• [Task prompt]:
All entries that follow are to be written out verbatim.

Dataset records
● ● ● ●

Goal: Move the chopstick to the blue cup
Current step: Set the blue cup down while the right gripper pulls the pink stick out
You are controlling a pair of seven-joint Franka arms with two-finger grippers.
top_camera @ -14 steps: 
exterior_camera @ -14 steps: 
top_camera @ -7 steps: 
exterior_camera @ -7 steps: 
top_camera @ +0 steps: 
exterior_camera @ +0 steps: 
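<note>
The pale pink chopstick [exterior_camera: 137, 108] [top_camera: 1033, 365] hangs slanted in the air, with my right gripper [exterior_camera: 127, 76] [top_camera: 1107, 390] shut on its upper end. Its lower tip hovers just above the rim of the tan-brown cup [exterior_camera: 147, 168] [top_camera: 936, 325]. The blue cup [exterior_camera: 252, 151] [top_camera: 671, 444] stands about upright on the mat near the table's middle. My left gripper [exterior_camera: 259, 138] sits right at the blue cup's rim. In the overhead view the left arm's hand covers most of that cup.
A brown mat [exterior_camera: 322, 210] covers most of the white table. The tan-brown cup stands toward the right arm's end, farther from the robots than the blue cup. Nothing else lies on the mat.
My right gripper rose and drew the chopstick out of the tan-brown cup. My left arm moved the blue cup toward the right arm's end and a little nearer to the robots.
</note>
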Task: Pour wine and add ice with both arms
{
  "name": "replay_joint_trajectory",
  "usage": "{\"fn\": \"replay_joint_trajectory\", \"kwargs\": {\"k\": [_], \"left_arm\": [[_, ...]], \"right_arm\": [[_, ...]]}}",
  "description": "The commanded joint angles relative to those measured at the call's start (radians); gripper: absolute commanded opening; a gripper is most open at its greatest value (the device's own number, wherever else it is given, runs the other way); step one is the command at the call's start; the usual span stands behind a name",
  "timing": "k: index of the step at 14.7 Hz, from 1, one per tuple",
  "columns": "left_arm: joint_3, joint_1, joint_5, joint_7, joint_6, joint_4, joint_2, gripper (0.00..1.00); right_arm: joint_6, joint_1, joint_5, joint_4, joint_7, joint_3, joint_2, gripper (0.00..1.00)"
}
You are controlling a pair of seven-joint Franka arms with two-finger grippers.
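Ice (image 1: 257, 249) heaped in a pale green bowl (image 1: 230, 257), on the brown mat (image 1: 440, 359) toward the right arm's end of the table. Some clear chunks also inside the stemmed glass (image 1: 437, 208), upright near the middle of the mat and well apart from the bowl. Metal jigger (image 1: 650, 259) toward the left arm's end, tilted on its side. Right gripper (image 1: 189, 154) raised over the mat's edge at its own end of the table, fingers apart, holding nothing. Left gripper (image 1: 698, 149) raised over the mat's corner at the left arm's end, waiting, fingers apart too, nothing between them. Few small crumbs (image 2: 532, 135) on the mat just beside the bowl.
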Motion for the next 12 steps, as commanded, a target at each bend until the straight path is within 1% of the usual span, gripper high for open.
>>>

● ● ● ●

• [Solution for this problem]:
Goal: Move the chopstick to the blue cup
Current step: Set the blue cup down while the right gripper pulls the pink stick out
You are controlling a pair of seven-joint Franka arms with two-finger grippers.
top_camera @ -14 steps: 
exterior_camera @ -14 steps: 
top_camera @ -7 steps: 
exterior_camera @ -7 steps: 
top_camera @ +0 steps: 
exterior_camera @ +0 steps: 
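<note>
The pale pink chopstick [exterior_camera: 137, 108] [top_camera: 1033, 365] hangs slanted in the air, with my right gripper [exterior_camera: 127, 76] [top_camera: 1107, 390] shut on its upper end. Its lower tip hovers just above the rim of the tan-brown cup [exterior_camera: 147, 168] [top_camera: 936, 325]. The blue cup [exterior_camera: 252, 151] [top_camera: 671, 444] stands about upright on the mat near the table's middle. My left gripper [exterior_camera: 259, 138] sits right at the blue cup's rim. In the overhead view the left arm's hand covers most of that cup.
A brown mat [exterior_camera: 322, 210] covers most of the white table. The tan-brown cup stands toward the right arm's end, farther from the robots than the blue cup. Nothing else lies on the mat.
My right gripper rose and drew the chopstick out of the tan-brown cup. My left arm moved the blue cup toward the right arm's end and a little nearer to the robots.
</note>
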Task: Pour wine and add ice with both arms
{
  "name": "replay_joint_trajectory",
  "usage": "{\"fn\": \"replay_joint_trajectory\", \"kwargs\": {\"k\": [_], \"left_arm\": [[_, ...]], \"right_arm\": [[_, ...]]}}",
  "description": "The commanded joint angles relative to those measured at the call's start (radians); gripper: absolute commanded opening; a gripper is most open at its greatest value (the device's own number, wherever else it is given, runs the other way); step one is the command at the call's start; the usual span stands behind a name",
  "timing": "k: index of the step at 14.7 Hz, from 1, one per tuple",
  "columns": "left_arm: joint_3, joint_1, joint_5, joint_7, joint_6, joint_4, joint_2, gripper (0.00..1.00); right_arm: joint_6, joint_1, joint_5, joint_4, joint_7, joint_3, joint_2, gripper (0.00..1.00)"
}
You are controlling a pair of seven-joint Franka arms with two-finger grippers.
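Ice (image 1: 257, 249) heaped in a pale green bowl (image 1: 230, 257), on the brown mat (image 1: 440, 359) toward the right arm's end of the table. Some clear chunks also inside the stemmed glass (image 1: 437, 208), upright near the middle of the mat and well apart from the bowl. Metal jigger (image 1: 650, 259) toward the left arm's end, tilted on its side. Right gripper (image 1: 189, 154) raised over the mat's edge at its own end of the table, fingers apart, holding nothing. Left gripper (image 1: 698, 149) raised over the mat's corner at the left arm's end, waiting, fingers apart too, nothing between them. Few small crumbs (image 2: 532, 135) on the mat just beside the bowl.
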Motion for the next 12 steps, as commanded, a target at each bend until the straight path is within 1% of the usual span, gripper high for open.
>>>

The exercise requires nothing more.